__AIM OF THE EXERCISE__. Word for word, restate every line of the listing that follows.

__RECORDS__.
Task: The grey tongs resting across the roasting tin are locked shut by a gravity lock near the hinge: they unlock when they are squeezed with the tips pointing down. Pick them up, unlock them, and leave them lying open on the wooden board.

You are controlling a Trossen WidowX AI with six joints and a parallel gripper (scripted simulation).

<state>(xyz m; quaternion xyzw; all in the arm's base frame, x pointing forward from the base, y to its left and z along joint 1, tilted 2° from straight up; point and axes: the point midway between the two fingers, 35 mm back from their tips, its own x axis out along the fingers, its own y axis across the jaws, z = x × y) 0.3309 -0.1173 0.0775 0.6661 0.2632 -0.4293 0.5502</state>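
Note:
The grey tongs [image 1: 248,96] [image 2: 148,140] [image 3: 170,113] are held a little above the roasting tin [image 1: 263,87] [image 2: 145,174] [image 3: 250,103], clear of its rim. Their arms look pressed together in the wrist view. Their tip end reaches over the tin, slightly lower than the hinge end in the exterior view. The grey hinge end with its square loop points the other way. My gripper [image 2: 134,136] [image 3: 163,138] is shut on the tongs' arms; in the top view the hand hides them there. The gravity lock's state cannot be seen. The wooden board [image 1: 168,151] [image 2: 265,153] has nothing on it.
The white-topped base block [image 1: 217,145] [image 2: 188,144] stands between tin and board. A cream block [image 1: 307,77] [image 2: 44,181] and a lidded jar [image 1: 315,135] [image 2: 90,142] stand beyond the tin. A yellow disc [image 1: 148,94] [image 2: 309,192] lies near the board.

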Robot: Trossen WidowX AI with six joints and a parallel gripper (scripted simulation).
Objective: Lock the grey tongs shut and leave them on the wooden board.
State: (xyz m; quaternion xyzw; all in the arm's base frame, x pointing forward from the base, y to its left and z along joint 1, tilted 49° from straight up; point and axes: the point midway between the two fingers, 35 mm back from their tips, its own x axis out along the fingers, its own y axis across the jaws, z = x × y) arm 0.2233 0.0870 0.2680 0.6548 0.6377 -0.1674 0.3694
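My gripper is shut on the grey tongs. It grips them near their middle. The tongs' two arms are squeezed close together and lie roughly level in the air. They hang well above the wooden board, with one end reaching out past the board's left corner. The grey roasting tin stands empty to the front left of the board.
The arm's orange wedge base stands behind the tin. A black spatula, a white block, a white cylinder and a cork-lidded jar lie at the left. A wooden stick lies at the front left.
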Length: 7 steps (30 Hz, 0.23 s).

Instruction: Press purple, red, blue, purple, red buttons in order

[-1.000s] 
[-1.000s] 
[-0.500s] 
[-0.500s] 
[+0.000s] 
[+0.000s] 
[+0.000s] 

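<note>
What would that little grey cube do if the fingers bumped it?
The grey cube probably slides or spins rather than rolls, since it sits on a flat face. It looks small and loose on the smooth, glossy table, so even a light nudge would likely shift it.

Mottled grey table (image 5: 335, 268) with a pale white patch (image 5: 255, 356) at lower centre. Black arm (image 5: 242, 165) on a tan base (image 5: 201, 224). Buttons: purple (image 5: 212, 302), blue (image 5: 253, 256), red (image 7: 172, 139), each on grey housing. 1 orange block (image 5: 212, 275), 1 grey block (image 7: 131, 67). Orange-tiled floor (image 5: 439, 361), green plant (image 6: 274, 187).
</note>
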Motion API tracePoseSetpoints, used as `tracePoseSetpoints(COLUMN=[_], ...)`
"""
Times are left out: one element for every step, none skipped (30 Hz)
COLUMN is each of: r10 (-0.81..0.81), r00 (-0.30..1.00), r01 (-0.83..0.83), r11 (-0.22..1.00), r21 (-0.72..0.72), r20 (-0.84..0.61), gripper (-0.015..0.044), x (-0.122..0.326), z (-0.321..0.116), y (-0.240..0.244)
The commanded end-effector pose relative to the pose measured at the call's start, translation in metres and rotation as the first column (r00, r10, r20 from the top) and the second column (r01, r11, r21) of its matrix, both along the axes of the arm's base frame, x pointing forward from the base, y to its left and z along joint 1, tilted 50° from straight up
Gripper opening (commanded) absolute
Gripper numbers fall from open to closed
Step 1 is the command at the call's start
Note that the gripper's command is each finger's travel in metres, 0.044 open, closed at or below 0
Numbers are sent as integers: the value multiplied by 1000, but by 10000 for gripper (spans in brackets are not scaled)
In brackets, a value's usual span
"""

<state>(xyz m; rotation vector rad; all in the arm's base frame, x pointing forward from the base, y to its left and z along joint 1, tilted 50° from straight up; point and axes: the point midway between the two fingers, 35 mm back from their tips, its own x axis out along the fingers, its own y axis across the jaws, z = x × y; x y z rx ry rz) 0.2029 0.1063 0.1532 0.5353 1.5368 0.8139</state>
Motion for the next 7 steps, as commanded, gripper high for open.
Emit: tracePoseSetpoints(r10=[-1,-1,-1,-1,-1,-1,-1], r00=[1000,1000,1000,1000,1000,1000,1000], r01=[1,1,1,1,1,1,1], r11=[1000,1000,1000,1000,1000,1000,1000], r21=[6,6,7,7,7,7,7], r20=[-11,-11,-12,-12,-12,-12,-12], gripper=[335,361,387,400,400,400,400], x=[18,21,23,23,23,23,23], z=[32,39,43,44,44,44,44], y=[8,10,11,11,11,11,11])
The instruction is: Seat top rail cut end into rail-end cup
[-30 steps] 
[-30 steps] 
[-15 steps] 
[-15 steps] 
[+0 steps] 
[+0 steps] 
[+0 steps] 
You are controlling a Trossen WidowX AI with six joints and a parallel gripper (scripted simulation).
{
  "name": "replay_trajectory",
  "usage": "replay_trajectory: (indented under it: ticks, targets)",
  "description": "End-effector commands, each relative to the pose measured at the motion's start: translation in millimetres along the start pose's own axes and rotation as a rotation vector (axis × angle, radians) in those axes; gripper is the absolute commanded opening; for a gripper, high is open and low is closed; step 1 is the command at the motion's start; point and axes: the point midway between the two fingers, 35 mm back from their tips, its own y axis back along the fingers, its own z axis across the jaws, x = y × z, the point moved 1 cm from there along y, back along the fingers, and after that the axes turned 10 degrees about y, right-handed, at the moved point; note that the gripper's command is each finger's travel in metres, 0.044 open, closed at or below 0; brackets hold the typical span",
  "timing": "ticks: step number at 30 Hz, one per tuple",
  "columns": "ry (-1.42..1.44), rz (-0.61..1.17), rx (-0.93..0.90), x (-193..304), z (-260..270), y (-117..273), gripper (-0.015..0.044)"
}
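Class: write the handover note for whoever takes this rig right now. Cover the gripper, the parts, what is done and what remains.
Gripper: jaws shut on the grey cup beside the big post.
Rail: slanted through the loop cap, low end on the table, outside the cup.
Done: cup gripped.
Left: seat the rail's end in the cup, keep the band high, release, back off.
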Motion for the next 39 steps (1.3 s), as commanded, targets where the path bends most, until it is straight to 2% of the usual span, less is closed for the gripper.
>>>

__RESULT FOR THIS EXERCISE__.
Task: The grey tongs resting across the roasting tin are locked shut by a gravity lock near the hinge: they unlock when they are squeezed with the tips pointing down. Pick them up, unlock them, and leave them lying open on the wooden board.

You are controlling a Trossen WidowX AI with six joints and a parallel gripper (scripted simulation).

<state>(xyz m; quaternion xyzw; all in the arm's base frame, x pointing forward from the base, y to its left and z along joint 1, tilted 2° from straight up; point and axes: the point midway between the two fingers, 35 mm back from their tips, its own x axis out along the fingers, its own y axis across the jaws, z = x × y) 0.3309 -0.1173 0.0775 0.6661 0.2632 -0.4293 0.5502</state>
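Note:
The grey tongs [image 1: 248,96] [image 2: 148,140] [image 3: 170,113] are held a little above the roasting tin [image 1: 263,87] [image 2: 145,174] [image 3: 250,103], clear of its rim. Their arms look pressed together in the wrist view. Their tip end reaches over the tin, slightly lower than the hinge end in the exterior view. The grey hinge end with its square loop points the other way. My gripper [image 2: 134,136] [image 3: 163,138] is shut on the tongs' arms; in the top view the hand hides them there. The gravity lock's state cannot be seen. The wooden board [image 1: 168,151] [image 2: 265,153] has nothing on it.
The white-topped base block [image 1: 217,145] [image 2: 188,144] stands between tin and board. A cream block [image 1: 307,77] [image 2: 44,181] and a lidded jar [image 1: 315,135] [image 2: 90,142] stand beyond the tin. A yellow disc [image 1: 148,94] [image 2: 309,192] lies near the board.
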
Robot: Trossen WidowX AI with six joints and a parallel gripper (scripted simulation).
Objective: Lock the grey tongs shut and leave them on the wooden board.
State: (xyz m; quaternion xyzw; all in the arm's base frame, x pointing forward from the base, y to its left and z along joint 1, tilted 49° from straight up; point and axes: the point midway between the two fingers, 35 mm back from their tips, its own x axis out along the fingers, its own y axis across the jaws, z = x × y) arm 0.2233 0.0870 0.2680 0.6548 0.6377 -0.1674 0.3694
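My gripper is shut on the grey tongs. It grips them near their middle. The tongs' two arms are squeezed close together and lie roughly level in the air. They hang well above the wooden board, with one end reaching out past the board's left corner. The grey roasting tin stands empty to the front left of the board.
The arm's orange wedge base stands behind the tin. A black spatula, a white block, a white cylinder and a cork-lidded jar lie at the left. A wooden stick lies at the front left.
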Length: 7 steps (30 Hz, 0.23 s).

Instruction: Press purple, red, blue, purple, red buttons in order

[-1.000s] 
[-1.000s] 
[-0.500s] 
[-0.500s] 
[+0.000s] 
[+0.000s] 
[+0.000s] 

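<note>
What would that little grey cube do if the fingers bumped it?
The grey cube probably slides or spins rather than rolls, since it sits on a flat face. It looks small and loose on the smooth, glossy table, so even a light nudge would likely shift it.

Mottled grey table (image 5: 335, 268) with a pale white patch (image 5: 255, 356) at lower centre. Black arm (image 5: 242, 165) on a tan base (image 5: 201, 224). Buttons: purple (image 5: 212, 302), blue (image 5: 253, 256), red (image 7: 172, 139), each on grey housing. 1 orange block (image 5: 212, 275), 1 grey block (image 7: 131, 67). Orange-tiled floor (image 5: 439, 361), green plant (image 6: 274, 187).
</note>
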Motion API tracePoseSetpoints, used as `tracePoseSetpoints(COLUMN=[_], ...)`
"""
Times are left out: one element for every step, none skipped (30 Hz)
COLUMN is each of: r10 (-0.81..0.81), r00 (-0.30..1.00), r01 (-0.83..0.83), r11 (-0.22..1.00), r21 (-0.72..0.72), r20 (-0.84..0.61), gripper (-0.015..0.044), x (-0.122..0.326), z (-0.321..0.116), y (-0.240..0.244)
The commanded end-effector pose relative to the pose measured at the call's start, translation in metres and rotation as the first column (r00, r10, r20 from the top) and the second column (r01, r11, r21) of its matrix, both along the axes of the arm's base frame, x pointing forward from the base, y to its left and z along joint 1, tilted 50° from straight up
Gripper opening (commanded) absolute
Gripper numbers fall from open to closed
Step 1 is the command at the call's start
Note that the gripper's command is each finger's travel in metres, 0.044 open, closed at or below 0
Numbers are sent as integers: the value multiplied by 1000, but by 10000 for gripper (spans in brackets are not scaled)
In brackets, a value's usual span
"""

<state>(xyz m; rotation vector rad; all in the arm's base frame, x pointing forward from the base, y to its left and z along joint 1, tilted 50° from straight up; point and axes: the point midway between the two fingers, 35 mm back from their tips, its own x axis out along the fingers, its own y axis across the jaws, z = x × y; x y z rx ry rz) 0.2029 0.1063 0.1532 0.5353 1.5368 0.8139</state>
Motion for the next 7 steps, as commanded, gripper high for open.
Emit: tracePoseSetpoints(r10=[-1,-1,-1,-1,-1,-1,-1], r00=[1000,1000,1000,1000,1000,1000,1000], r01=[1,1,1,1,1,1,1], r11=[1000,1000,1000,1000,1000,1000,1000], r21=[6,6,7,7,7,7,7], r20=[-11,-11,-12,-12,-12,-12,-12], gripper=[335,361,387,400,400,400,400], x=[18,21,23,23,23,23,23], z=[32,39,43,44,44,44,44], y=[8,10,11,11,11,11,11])
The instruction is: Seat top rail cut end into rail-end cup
[-30 steps] 
[-30 steps] 
[-15 steps] 
[-15 steps] 
[+0 steps] 
[+0 steps] 
[+0 steps] 
You are controlling a Trossen WidowX AI with six joints and a parallel gripper (scripted simulation).
{
  "name": "replay_trajectory",
  "usage": "replay_trajectory: (indented under it: ticks, targets)",
  "description": "End-effector commands, each relative to the pose measured at the motion's start: translation in millimetres along the start pose's own axes and rotation as a rotation vector (axis × angle, radians) in those axes; gripper is the absolute commanded opening; for a gripper, high is open and low is closed; step 1 is the command at the motion's start; point and axes: the point midway between the two fingers, 35 mm back from their tips, its own y axis back along the fingers, its own z axis across the jaws, x = y × z, the point moved 1 cm from there along y, back along the fingers, and after that the axes turned 10 degrees about y, right-handed, at the moved point; note that the gripper's command is each finger's travel in metres, 0.044 open, closed at or below 0; brackets hold the typical span",
  "timing": "ticks: step number at 30 Hz, one per tuple",
  "columns": "ry (-1.42..1.44), rz (-0.61..1.17), rx (-0.93..0.90), x (-193..304), z (-260..270), y (-117..273), gripper (-0.015..0.044)"
}
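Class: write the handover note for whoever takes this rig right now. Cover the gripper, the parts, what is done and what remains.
Gripper: jaws shut on the grey cup beside the big post.
Rail: slanted through the loop cap, low end on the table, outside the cup.
Done: cup gripped.
Left: seat the rail's end in the cup, keep the band high, release, back off.
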Motion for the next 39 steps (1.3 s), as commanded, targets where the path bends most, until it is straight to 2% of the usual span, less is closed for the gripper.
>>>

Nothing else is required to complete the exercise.